Hockey Stick Resources
Perhaps there's nothing in climate science subjected to more conspiratorial and defamatory thinking than the hockey stick. Before 1998 and the publication of the Mann, Bradley, Hughes "hockey stick" reconstruction (MBH98), scientists were severely limited in understanding global or even hemispheric temperature variability prior to about 1880. Scientists had access to individual proxies, like those from ice cores in Greenland and Antarctica, and they had some long-term reconstructions focusing on local areas, like Central England. But scientists also knew that, even over time scales of hundreds to thousands of years, temperature proxies at individual locations were not reliable indicators of global temperature variability. With the publication of MBH98 (and MBH99 the following year), scientists for the first time had hard evidence that global warming following the Industrial Revolution was truly exceptional, and natural variability simply wasn't producing the kinds of swings in global temperatures that we are currently experiencing.
In the quarter decade following the publication of MBH98, the networks of proxies that scientists have been able to access has grown, both in geographic and temporal resolution, and scientists have been able to reconstruct global temperatures for the last 2000 years with enough confidence to confirm that warming in recent decades has been truly exceptional. And investigations into earlier periods of the Holocene have shown that both the amount of warming and rate of warming have not been matched in the last 100,000 years.
Shortly after the publication of MBH98 (and especially after its inclusion in the following IPCC's third assessment report, or TAR), opposition to the "hockey stick" began to take aim at Mann, his co-authors and the TAR. This opposition appears to have been motivated almost entirely by political ideology. In several posts, I attempt to document the how the controversy unfolded, and I do this under several headings:
Has the Hockey Stick Been Disproven?
In this series I cover the accusations by Stephen McIntyre and Ross McKitrick (M&M) published in several papers, comments, and Climate Audit blogposts. Much of this took place before 2007.
Part 1 - Here I cover M&M's initial criticism of MBH98/99, much of which turned out to be due to M&M failing to make their spreadsheet correctly. The paper was published to support the political agenda of Energy & Environment. as the journal's editor admitted.
Part 2 - Here I cover the continued criticism from M&M, much of which turned out to be due to M&M censoring the proxy data.
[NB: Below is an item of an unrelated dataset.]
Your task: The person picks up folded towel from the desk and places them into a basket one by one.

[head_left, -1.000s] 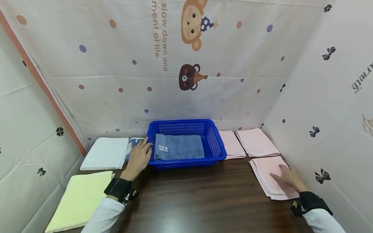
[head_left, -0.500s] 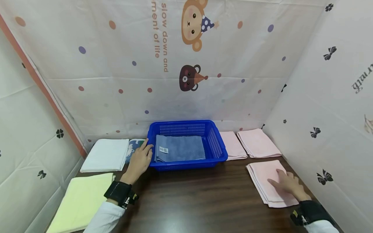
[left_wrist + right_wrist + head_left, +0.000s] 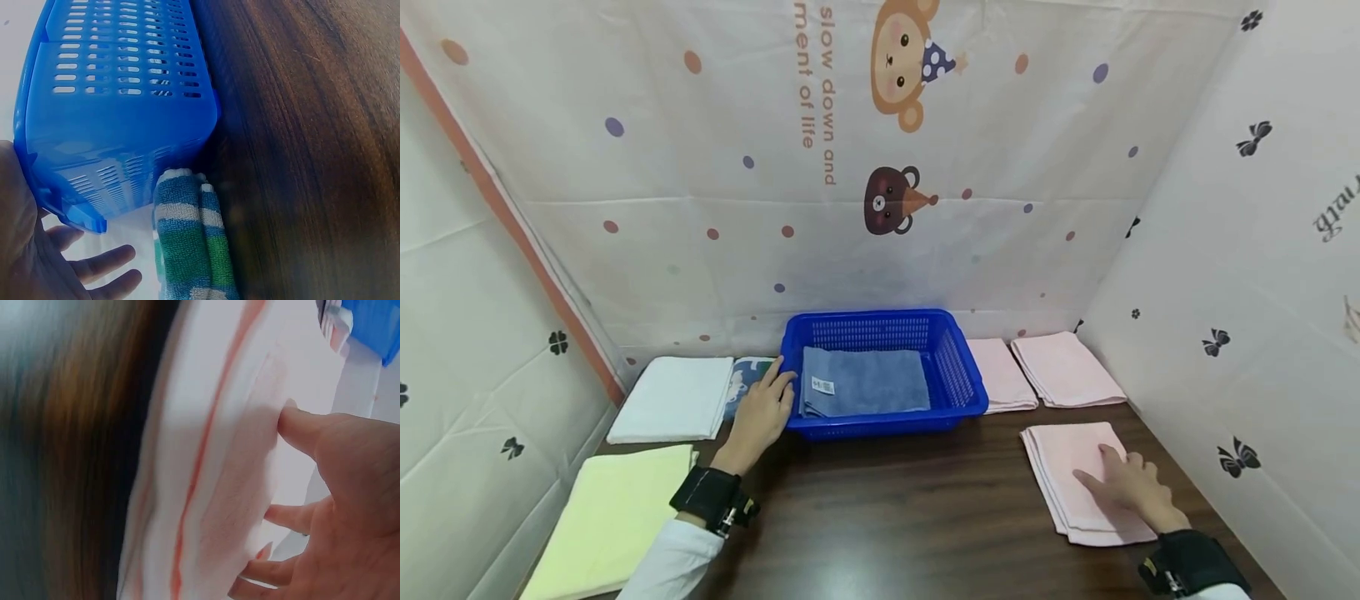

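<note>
Right hand: fingers spread, thumb held apart, laid on the upper face of a folded pink cloth; no pinch is seen. Left hand: fingers loosely extended, rested at the left rim of the blue basket; whether that rim is nipped by the thumb cannot be told.

Relation noted — the folded pink cloth is placed flat near the right edge of the table, under the right hand, the nearer of the two. Its long axis is directed roughly back to front, near end slanted rightward. The basket is set to its left and farther back, long side parallel to the table's back edge.

Inside the basket, a blue-grey cloth is held flat, toward the left end. Two more pink cloths are laid between basket and back right corner. Left of the basket are placed a patterned cloth and a white cloth; a yellow cloth is set along the left edge, farther forward.

Hidden or unclear: patterned cloth partly covered by the left hand; table's front edge cut off; pink layers not countable — table surface blurred in the right wrist view.
</note>
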Motion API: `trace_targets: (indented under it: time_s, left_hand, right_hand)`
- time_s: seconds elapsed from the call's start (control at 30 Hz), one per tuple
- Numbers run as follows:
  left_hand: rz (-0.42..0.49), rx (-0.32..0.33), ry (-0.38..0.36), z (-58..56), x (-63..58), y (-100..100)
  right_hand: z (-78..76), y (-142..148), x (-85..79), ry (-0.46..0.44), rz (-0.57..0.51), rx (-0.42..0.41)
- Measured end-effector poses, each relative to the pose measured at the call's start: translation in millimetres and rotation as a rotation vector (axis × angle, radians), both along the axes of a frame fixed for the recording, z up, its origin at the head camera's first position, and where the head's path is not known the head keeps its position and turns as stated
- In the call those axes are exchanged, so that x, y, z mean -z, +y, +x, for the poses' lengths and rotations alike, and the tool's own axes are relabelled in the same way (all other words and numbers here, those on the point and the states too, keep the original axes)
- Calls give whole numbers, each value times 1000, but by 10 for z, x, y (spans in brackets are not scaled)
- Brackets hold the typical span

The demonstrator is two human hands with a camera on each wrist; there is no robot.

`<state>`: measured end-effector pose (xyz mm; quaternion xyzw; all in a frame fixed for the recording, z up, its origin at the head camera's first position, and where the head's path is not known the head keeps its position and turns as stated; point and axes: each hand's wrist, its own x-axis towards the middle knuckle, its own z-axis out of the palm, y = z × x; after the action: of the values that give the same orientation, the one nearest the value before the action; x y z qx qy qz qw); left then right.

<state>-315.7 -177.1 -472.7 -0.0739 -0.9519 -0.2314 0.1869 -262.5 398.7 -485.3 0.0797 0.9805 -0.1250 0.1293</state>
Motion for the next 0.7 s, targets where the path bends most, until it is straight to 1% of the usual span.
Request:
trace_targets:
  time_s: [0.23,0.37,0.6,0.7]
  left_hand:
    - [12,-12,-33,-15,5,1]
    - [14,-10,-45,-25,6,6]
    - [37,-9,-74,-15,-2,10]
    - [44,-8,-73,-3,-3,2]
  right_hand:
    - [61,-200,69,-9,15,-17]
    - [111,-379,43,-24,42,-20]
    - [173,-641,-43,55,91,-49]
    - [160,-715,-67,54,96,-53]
A paper by Wahl and Ammann essentially vindicated the MBH papers.
Part 3 - Here I cover what turned out to be a political interference campaign, where several prominent Republicans attempted to attack the academic freedoms of MBH without any substantial criticism of the scientific papers replicating the MBH hockey stick.
Was There a Nature Trick to Hide the Decline?
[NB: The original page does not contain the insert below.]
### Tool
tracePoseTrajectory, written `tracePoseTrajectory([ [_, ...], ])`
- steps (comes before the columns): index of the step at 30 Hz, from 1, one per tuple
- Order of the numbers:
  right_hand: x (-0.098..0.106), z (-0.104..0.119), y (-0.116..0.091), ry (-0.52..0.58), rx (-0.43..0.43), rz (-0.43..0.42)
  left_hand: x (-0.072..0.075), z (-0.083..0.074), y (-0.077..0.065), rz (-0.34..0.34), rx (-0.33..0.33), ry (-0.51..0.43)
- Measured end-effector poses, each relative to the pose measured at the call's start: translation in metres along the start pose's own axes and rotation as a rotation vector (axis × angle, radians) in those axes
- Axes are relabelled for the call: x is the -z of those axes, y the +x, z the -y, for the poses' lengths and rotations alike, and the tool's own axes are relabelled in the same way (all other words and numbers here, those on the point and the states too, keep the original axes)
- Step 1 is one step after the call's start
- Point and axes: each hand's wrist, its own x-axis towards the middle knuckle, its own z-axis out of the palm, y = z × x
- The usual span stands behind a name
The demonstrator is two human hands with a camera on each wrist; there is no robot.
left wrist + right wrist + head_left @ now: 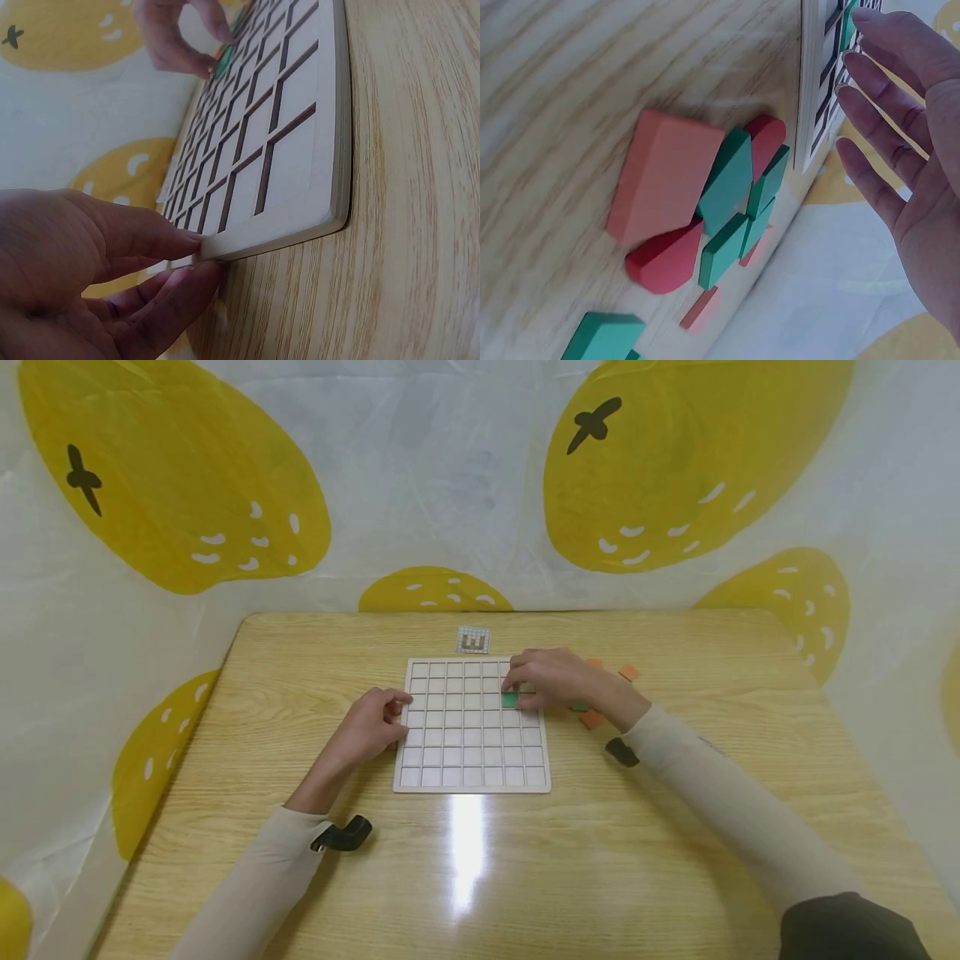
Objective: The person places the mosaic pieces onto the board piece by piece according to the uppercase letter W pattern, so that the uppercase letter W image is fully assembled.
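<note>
On my feed the green tile [510, 700] is at the board [452, 756]'s right side, just inward of my nearer, half-curled right hand [553, 678] (can't tell if gripped), my left hand [365, 724] pinching the board's opposite edge.

Gridded board [452, 758] at left hand's [367, 724] fingertips: wood-looking, frame smooth and matt; cell floors smooth, faint sheen. Green square tile [510, 700] at right hand's [551, 677] fingertips: smooth face. Loose orange tile [671, 176] and red rounded piece [664, 262] beside right hand: smooth, low sheen; painted wood or plastic, cannot tell. Tabletop [420, 893] under both hands: wood-grained, glossy, bright reflected streak. Printed card [473, 640] beyond both hands: flat, paper-like. Wall sheet [435, 460] farther beyond: creased, cloth or plastic film, unclear. Sleeves [255, 868] behind both hands: soft matt cloth.
</note>
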Motion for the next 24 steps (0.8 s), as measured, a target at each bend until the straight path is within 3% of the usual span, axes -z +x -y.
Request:
tracePoseTrajectory([
  [24,0.009,-0.021,-0.038,0.093,-0.115,-0.028,-0.002,0.002,0.000,0.008,0.004,-0.015],
])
In this series I cover attempts to revitalize criticism of the hockey stick following the hack of CRU emails. These attacks generally depend on misreading the language of the emails and have nothing to do with the validity of the peer-reviewed literature on the hockey stick.
Part 1 - Here I cover the misreading of an email in which Phil Jones explained how he constructed a graph that was submitted to a WMO report. While Jones wasn't transparent about where the proxy data ended and where the instrumental data began in each time series, most of the controversy that came out of this email depends on a misreading of what the email actually says.
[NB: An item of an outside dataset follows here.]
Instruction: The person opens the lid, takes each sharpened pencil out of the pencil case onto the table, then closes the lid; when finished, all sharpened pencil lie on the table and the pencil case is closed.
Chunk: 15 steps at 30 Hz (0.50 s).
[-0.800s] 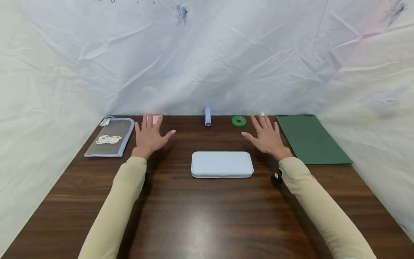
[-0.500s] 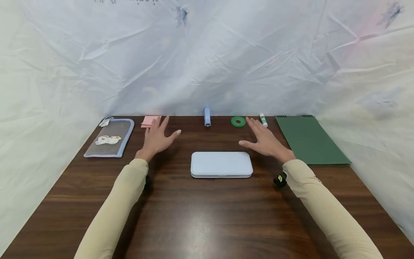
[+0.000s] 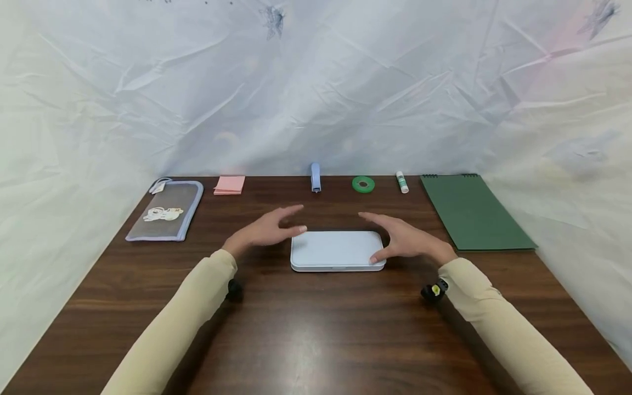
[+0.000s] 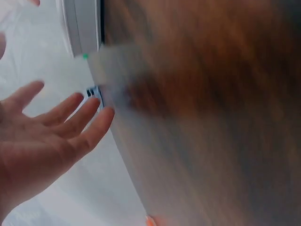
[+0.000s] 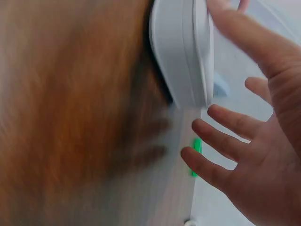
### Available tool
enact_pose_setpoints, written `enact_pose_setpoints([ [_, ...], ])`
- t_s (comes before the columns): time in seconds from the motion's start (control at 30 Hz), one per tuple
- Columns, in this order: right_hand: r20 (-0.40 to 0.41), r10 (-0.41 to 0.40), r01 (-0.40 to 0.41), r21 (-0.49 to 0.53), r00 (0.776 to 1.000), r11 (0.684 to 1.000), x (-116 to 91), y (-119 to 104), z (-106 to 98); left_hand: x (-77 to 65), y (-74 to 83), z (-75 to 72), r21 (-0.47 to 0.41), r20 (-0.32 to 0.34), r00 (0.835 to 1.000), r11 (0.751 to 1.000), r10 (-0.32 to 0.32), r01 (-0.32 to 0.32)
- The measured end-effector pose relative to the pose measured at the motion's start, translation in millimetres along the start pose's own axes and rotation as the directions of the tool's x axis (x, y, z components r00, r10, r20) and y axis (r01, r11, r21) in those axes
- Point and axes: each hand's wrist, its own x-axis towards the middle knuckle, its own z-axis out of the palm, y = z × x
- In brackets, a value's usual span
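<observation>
A pale, flat pencil case [image 3: 336,249] lies closed on the dark wooden table, between the two hands. To its left is my left hand [image 3: 269,227], fingers extended and thumb by the case's back left corner. My right hand [image 3: 407,238] is at the case's right end, its thumb over the front right part of the lid; whether it touches cannot be told. In the left wrist view the left hand [image 4: 51,132] has spread fingers, apart from the case [image 4: 82,28]. The right wrist view has the right hand's fingers [image 5: 225,139] spread beside the case's end [image 5: 176,42].
Along the back edge are pink sticky notes [image 3: 229,185], a light blue stapler [image 3: 316,178], a roll of green tape [image 3: 362,184] and a glue stick [image 3: 402,182]. A mesh zip pouch [image 3: 165,211] lies at left, a green spiral-bound pad [image 3: 476,214] at right.
Both hands have come inward and nearer to me, from the back of the table to the two ends of the pencil case. The sticky notes and glue stick are now uncovered.
</observation>
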Motion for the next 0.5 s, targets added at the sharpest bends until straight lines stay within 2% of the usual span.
enact_pose_setpoints([
  [0.1, 0.030, -0.008, 0.008, -0.008, 1.000, 1.000, -4.4, -9.1, 3.3, -2.4, 5.2, 9.0, 0.034, 0.089, 0.995, 0.998, 0.047, -0.050],
  [0.23, 0.038, -0.005, 0.007, -0.047, 0.999, 0.999, -10.1, -16.1, 8.5, -4.0, 13.2, 20.8, 0.074, 0.169, 0.985, 0.996, 0.043, -0.057],
  [0.37, 0.031, 0.004, -0.001, -0.082, 1.000, 0.997, -13.4, -17.2, 13.4, -5.7, 21.6, 29.8, 0.176, 0.196, 0.981, 0.984, 0.002, -0.037],
  [0.5, 0.029, 0.019, -0.016, -0.107, 0.999, 0.994, -13.8, -20.0, 15.6, -6.5, 27.1, 35.8, 0.251, 0.166, 0.986, 0.968, -0.021, -0.021],
])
Part 2 - Here I covers attacks by M&M attempting to manufacture controversy between Mann, Briffa and others as they were preparing their graph for the TAR. It turns out that M&M had to insert words in to the emails that were never written in order to make it appear like the controversy he wanted was in the emails.
Part 3 - Here I cover the continuing saga of M&M refusing to give up on their debunked talking points some 25 years after the publication of MBH98
Proposed Alternatives to the Hockey Stick
This isn't a series, but in several posts I describe what many contrarians propose as alternatives to the Hockey Stick. Long-story short, to date there is not one reconstruction of global or hemispheric temperatures in the peer-reviewed literature that doesn't show a hockey stick shape. Not a single one.
Loehle - Loehle 2007 published a reconstruction that essentially attempted to construct a reconstruction with no tree ring proxies. The initial attempt was flawed and republished as Loehle 2008. Despite having low resolution and poor geographic coverage, it's just a wavier-looking hockey stick.
Schönwiese - There's a graph often attributed to Schönwiese that is reported to be an alternative to the hockey stick, except contrarians don't seem to be able to agree on what they want the graph to be. It turns out that if you track down the original, it supports the hockey stick.Here are some other posts dealing with other matters related to the hockey stick.